The geopolitical significance of the deal with China should not be lost on Western officials, either. As Petroleum Economist went to press, Gazprom had reached a tentative agreement with Kiev over supplies – preventing, for now, another interruption in shipments through Ukraine. But the latest gas spat, combined with deterioration in relations between Moscow and the West, has prompted another round of European fretting about how to wean itself off Russian gas – which accounted for a third of the continent’s consumption last year.

In reality, unless Europe wishes to shred its climate change goals, burn more coal and pay punishingly high prices to compete for liquefied natural gas (LNG) with Asian buyers, its short-term alternatives to Russian gas are negligible.

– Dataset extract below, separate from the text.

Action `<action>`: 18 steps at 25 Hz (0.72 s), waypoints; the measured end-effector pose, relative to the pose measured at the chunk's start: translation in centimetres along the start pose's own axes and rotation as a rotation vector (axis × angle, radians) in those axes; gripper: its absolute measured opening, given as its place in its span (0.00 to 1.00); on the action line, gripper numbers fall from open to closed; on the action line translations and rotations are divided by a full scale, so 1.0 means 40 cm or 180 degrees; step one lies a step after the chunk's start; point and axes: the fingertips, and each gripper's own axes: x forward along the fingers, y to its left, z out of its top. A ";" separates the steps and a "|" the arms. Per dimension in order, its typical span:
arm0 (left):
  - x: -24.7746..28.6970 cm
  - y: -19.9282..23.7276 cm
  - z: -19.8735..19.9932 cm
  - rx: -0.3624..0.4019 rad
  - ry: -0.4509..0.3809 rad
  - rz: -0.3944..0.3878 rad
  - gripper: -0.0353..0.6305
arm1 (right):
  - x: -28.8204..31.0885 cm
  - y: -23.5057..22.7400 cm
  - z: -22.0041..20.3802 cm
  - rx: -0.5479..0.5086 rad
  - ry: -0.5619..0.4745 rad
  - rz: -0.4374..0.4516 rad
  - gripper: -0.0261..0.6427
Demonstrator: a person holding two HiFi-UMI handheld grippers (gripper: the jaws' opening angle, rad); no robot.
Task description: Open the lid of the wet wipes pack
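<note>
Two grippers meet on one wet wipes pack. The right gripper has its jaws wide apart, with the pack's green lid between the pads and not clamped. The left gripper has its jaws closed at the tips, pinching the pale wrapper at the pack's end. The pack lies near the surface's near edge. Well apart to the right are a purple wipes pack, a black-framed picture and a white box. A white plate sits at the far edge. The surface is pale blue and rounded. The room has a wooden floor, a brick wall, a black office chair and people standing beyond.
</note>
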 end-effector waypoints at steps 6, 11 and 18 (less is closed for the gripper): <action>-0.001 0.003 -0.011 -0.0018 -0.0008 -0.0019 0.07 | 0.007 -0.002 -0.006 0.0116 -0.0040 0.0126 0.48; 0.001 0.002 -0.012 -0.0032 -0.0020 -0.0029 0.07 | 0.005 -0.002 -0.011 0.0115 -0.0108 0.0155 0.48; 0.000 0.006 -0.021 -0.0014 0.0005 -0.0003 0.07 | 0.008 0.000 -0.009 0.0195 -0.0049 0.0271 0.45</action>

But, in any event, having secured China as a client means Russia has a hedge against the unlikely prospect of Europe pulling off such a strategic move in the long term, too. In energy at least, Moscow has reclaimed some strategic high ground in its phony war with the West, and deepened its already burgeoning economic ties with China.

In part, that is because the Power of Siberia will have a multiplier effect for Russian exports to Asia, points out Keun-Wook Paik, a fellow of the Oxford Institute of Energy Studies and author of Sino-Russian Oil and Gas Cooperation: The Reality and Implications. As well as supplying gas to China, the pipeline will also link the Kovykta field with Gazprom’s planned 10m tonne a year (t/y) Vladivostok LNG plant. It, too, will supply gas to Asia. A project that analysts liked to scoff at a decade ago is now viable.

On top of that, more LNG capacity is also likely to come from expansion and greenfield plants on Sakhalin Island. Yamal LNG’s output will also find a market in Asia. Excluding Pechora and Baltic LNG, two more speculative projects, Russian LNG export capacity could reach about 37m t/y (51bn cm/y) by 2020. Most of the output would be destined for Asia. All told, Russian supplies to the region could reach more than 100bn cm/y by the middle of next decade.

This will also change the dynamics of Asian LNG trade. Russian piped gas at $10.50 will set a new benchmark for prices of seaborne shipments to China’s coast. Gouging needy importers, like Japan, will be more difficult to repeat in future. Australia’s costly greenfield LNG plants will be particularly exposed to the new pricing. Canada, where 200m t/y of new LNG capacity has been proposed, almost all of it on the west coast targeting Asia’s market, could struggle as a late arrival into this new pricing environment. Even the mighty Qatar, with its high-price strategy, will suffer. “Qatar’s days of [LNG price] exploitation are numbered,” says one analyst.

It all leaves China in a position of strength. Suppliers will face more competition as they negotiate long-term deals with the world’s biggest energy user. Greater gas use, a goal of the government as it seeks to curb pollution while sustaining economic growth, can proceed more cheaply than before. For Beijing, Russia’s troubles with the West couldn’t have come at a better time. Says Paik: “The Ukraine crisis has delivered a big present to China.”